The Importance of a Godly Home

The Christian home is the seedbed from which springs personal piety and much of the vitality of both church and state. Richard Baxter discovered this truth in a very practical way. As a young preacher he was called to a large parish composed primarily of people who seemed more interested in their social status than in understanding and obeying the Word of God. Baxter was disturbed by the spiritual coldness of his parishioners and found his work extremely difficult. After much prayer and heart‑searching to know the will of God, the young pastor was confident that he had received the answer. "I believe the way to save the church and this community," he said to a friend," is to establish family altars in the homes of my members." He spent the next 3 years in visitation, earnestly pleading with his people to set aside a time each day for prayer and Bible study. Soon his congregation began to catch fire with a new zeal for God. Those who rededicated their homes exerted such a strong spiritual influence that his church was revived and was being filled with sturdy saints and receptive hearts. His ministry became increasingly effective because many of his people had followed the example of the patriarch Joshua who declared  unequivocally ... "as for me and my house, we will serve the Lord."
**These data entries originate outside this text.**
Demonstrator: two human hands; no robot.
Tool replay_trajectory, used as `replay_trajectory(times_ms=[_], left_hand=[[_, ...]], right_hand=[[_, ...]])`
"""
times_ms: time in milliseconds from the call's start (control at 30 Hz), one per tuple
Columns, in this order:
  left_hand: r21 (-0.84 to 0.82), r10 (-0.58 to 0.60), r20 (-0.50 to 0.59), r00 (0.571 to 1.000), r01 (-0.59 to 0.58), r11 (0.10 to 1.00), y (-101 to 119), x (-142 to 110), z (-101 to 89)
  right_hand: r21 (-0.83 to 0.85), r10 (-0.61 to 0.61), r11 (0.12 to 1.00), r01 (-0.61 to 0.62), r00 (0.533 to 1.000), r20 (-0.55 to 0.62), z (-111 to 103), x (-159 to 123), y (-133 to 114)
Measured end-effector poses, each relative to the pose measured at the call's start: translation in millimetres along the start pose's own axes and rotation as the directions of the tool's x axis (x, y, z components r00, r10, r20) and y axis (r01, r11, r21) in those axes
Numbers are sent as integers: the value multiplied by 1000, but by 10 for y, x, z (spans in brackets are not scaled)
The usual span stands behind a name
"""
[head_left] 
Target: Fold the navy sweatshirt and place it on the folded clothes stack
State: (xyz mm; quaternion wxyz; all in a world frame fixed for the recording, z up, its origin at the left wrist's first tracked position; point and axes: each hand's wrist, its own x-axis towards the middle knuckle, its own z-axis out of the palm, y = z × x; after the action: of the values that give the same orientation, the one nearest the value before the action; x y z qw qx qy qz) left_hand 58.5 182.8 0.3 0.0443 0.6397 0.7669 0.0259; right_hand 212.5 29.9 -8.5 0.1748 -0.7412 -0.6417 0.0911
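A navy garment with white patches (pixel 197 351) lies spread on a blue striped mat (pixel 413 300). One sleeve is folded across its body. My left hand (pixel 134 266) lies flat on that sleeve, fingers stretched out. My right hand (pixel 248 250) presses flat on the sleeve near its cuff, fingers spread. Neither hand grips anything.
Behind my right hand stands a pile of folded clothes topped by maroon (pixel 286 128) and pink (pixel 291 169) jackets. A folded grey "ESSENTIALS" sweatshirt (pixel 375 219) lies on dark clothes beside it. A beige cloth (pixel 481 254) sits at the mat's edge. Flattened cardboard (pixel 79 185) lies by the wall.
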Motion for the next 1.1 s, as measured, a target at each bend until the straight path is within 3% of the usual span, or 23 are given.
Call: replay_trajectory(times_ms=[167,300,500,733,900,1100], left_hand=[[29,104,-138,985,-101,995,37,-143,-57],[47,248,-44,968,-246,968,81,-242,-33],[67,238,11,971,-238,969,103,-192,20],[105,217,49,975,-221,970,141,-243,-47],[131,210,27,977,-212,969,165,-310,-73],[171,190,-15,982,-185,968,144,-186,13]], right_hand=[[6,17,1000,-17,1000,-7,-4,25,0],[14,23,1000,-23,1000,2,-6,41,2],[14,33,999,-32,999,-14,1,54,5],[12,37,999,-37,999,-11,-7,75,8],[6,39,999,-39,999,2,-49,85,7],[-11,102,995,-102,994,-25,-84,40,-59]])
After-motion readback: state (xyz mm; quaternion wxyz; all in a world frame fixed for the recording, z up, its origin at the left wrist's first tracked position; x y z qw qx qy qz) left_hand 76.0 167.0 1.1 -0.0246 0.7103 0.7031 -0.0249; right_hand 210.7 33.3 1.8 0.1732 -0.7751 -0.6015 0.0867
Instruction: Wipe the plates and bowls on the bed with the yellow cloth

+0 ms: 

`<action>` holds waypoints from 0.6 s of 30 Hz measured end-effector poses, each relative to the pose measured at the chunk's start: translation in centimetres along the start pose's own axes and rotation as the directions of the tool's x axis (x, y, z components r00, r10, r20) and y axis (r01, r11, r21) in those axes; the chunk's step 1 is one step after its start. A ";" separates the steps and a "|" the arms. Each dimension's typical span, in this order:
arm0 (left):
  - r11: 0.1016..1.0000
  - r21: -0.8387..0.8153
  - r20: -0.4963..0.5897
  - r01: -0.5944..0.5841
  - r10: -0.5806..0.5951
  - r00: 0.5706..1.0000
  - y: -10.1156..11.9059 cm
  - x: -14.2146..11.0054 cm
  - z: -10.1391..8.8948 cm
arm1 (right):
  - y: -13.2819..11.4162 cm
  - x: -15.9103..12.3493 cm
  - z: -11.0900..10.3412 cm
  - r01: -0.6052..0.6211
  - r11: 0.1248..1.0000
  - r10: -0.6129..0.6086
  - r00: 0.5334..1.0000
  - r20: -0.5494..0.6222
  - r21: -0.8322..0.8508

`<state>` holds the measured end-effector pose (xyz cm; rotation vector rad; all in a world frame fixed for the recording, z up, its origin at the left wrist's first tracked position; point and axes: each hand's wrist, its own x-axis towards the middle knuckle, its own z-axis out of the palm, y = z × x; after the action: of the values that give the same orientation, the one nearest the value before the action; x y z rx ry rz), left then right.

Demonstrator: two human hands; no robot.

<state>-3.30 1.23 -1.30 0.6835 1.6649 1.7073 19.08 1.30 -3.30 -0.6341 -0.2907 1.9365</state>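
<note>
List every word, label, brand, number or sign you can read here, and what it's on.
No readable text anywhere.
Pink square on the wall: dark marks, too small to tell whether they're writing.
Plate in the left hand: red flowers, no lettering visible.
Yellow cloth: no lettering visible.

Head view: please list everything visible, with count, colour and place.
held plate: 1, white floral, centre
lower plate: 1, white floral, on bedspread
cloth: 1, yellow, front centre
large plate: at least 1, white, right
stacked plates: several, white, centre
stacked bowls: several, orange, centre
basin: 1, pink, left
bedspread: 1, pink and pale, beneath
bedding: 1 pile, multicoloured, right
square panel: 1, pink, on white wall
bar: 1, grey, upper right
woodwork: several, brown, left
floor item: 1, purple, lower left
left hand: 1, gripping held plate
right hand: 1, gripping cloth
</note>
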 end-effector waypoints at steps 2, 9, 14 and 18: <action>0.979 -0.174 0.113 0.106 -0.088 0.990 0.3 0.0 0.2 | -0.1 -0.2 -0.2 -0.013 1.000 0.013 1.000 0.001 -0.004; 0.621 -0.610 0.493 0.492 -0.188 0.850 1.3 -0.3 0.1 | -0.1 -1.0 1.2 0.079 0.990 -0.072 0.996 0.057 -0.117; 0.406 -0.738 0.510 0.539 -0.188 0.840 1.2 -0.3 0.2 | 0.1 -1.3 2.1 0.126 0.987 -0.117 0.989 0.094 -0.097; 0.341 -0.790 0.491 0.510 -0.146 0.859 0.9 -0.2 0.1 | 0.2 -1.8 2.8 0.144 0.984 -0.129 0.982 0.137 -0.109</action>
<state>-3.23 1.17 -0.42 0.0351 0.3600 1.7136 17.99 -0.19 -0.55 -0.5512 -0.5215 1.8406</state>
Tell Them I'll Come As Fast As I Can!

The 18th‑century English pastor Rowland Hill lived to a ripe old age. In fact, he outlived most of his friends. Missing them very much and anxious to join them on the other side, he grew more homesick for heaven with each passing day. It seemed so long since some of them had gone to glory that he would often jokingly say with a wink, "Do you think they'll remember me?" It was not unusual for him to go to some other believer well along in years with this request: "If you should go before I do, give my love to everyone. Be sure to tell them that old Rowley, although staying behind a little while, is coming on as fast as he can."

Home for Christmas

In December 1903, after many attempts, the Wright brothers were successful in getting their "flying machine" off the ground. Thrilled they telegraphed this message to their sister Katherine: "We have actually flown 120 feet. Will be home for Christmas." Katherine hurried to the editor of the local newspaper and showed him the message. He glanced at it and said, "How nice. The boys will be home for Christmas." He totally missed the big news - man had flown! Many people today make a similar mistake when they hear the word Christmas. They don't think of Jesus and His miraculous birth. Instead, they think of family, gatherings, festive meals, decorations, and gifts. But if that's all that Christmas means to us, we are missing its true significance.